Türbanın bir “siyasi simge” olmadığını görmek için yalnızca üniversite kapılarına bakmak yetmez. Bu bahiste doğru bir fikir sahibi olabilmek için Tarkan, Zülfü Livaneli, Teoman, Barış, Sezen Aksu ve diğerleri gibi pop müzik sanatçıları ile Ferdi Tayfur, İbrahim Tatlıses, Orhan Gencebay gibi arebesk söyleyen sanatçıların açık hava konserlerine katılan türbanlılara da bakmak gerekir. Bunlar kâfi gelmiyorsa büyük şehir “cafe” lerinde şöyle bir tur atmak, o da kâfi gelmiyorsa, her sabah hemen bütün televizyonlarda canlı yayınlanan ve stüdyolara konukların da alındığı programlara ve bu programlarda misafir edilmiş “türbanlılara” bakmak da bir hayli öğretici olacak ve muhtemelen de, “Türban bir siyasi simgedir” ezberini bozacaktır sanırım.
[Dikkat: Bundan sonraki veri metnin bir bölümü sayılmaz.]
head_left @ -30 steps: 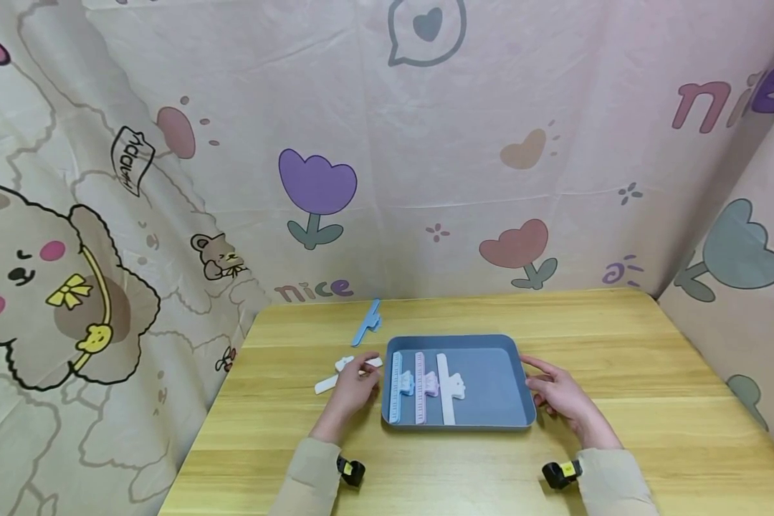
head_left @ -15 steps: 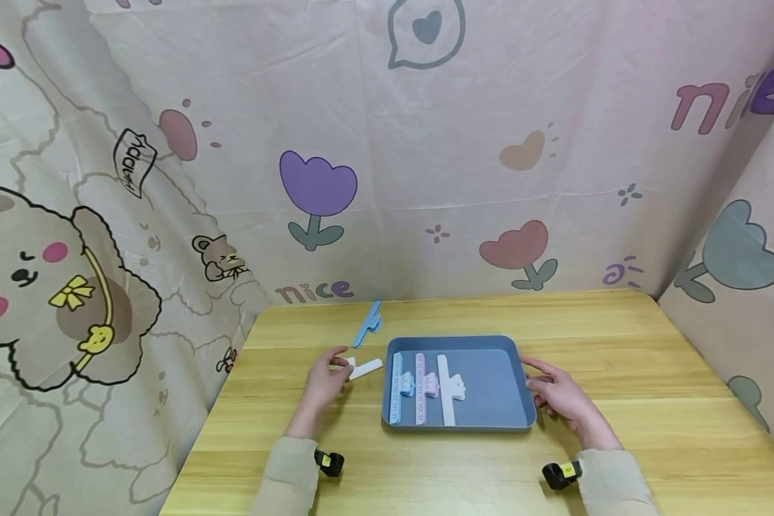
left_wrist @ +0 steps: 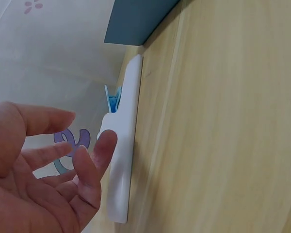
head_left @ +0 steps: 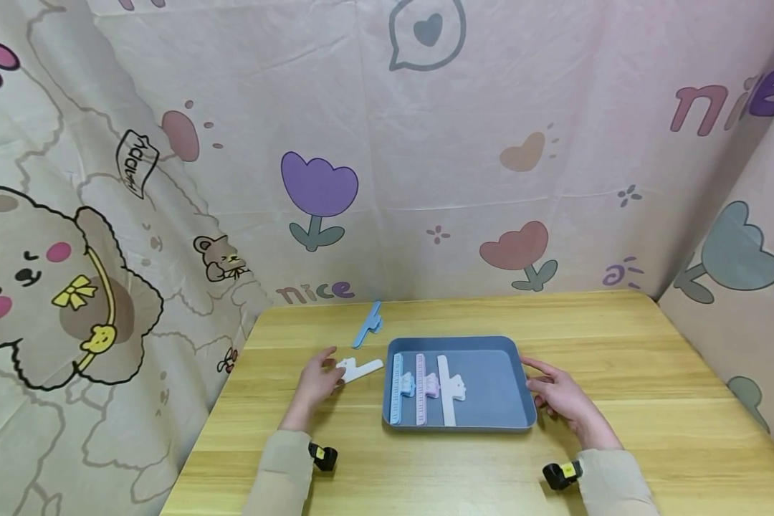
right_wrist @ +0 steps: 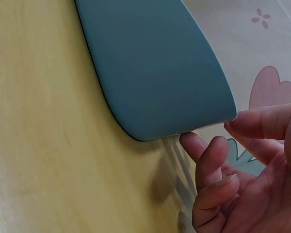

Peki, türban niye “sonradan” çıktı?
Bu sorunun cevabı bize Türklerin işçi olarak Almanya’ya ilk gittiği günleri hatırlatıyor. Biliyorsunuz o yıllarda Almanya Türk işçilerini davul zurna ile karşılıyor, kollarını açabildiği kadar açıp, “hoş geldiniz” diyordu. Ama sonra sonra bir haller oldu, Türkleri ne işçi olarak görmek istediler, ne Türkiye’yi AB’de görmek istiyorlar. Bilâkis, “Ya bizim gibi olun, ya çekip gidin!” demeye başladılar.
Niye?
Niye olacak dün işçi olarak gelenler bugün işveren oldu, siyasetçi oldu, Alman’ın önüne geçmeye başladı. Türkiye’deki türban meselesi de böyle. Dün köyünde kentinde mahallî kıyafetleri ile başlarını örten Anadolu kadını ülkesinde başlayan “Köyden kente göç” seline kapılarak İstanbul’a, Ankara’ya, İzmir’e ve diğer şehirlere ayak bastı. Şimdilerde türban için “siyasi simge” diyenler o günlerde köyden kente bu göçü “şehirleşme” diye alkışlıyor, hatta, Türkiye’nin ancak kadınların kahvehanelerde erkeklerle birlikte oturmaya başladığında çağdaş sayılabileceğini ileri sürüyorlardı. Yalnızca Çetin Altan’ın bu konu ile ilgili yazdığı yazılar bir kitap hacmini bulur. Almanya’ya işçi olarak giden Türklerin varoşlardan çıkıp caddelere dalması, dil öğrenip işveren olması ve bundan sonra istenmeyen bir kültür ve kavim haline gelmesi misali, köyünde, mezrasında yöre kıyafeti ve töre gereği başını örten Türk kadını da şehre inince, okudu-okuttu, kendine geldi, aynaya baktı, köyündeki başörtüsü ile şehirde rahat edemeyeceğini gördü, kendine bir çekidüzen verdi, türbanı seçti. “Cafelere” girip çıkmaya dahası iş ve statü istemeye başladı, işte o zaman Almanya’daki işçi Türk gibi, birdenbire “istenmeyen” haline geliverdi.
Şimdi birlikte düşünelim.
Türk kadını ince zevk sahibi ve bir ileri görüş numunesi olarak türbanı tercih etmeyip, şehirlerin cadde ve meydanlarını, iş takibi gereği devlet daireleri ve sağlık için hastaneleri Doğu ve Güneydoğu’daki, Karadeniz ve İç Anadolu köylerindeki birkaç yüz çeşit yöresel kıyafet ve başörtüleriyle doldursaydı, o Türkiye bu Türkiye’den daha mı güzel, daha mı birlik beraberlik içersinde ve daha mı “çağdaş” olurdu!..
Meseleye bir de bu akılla bakalım ve başlarını türban yahut başka bir şeyle örtenlere Almanların Türklere davrandığı gibi davranmayalım.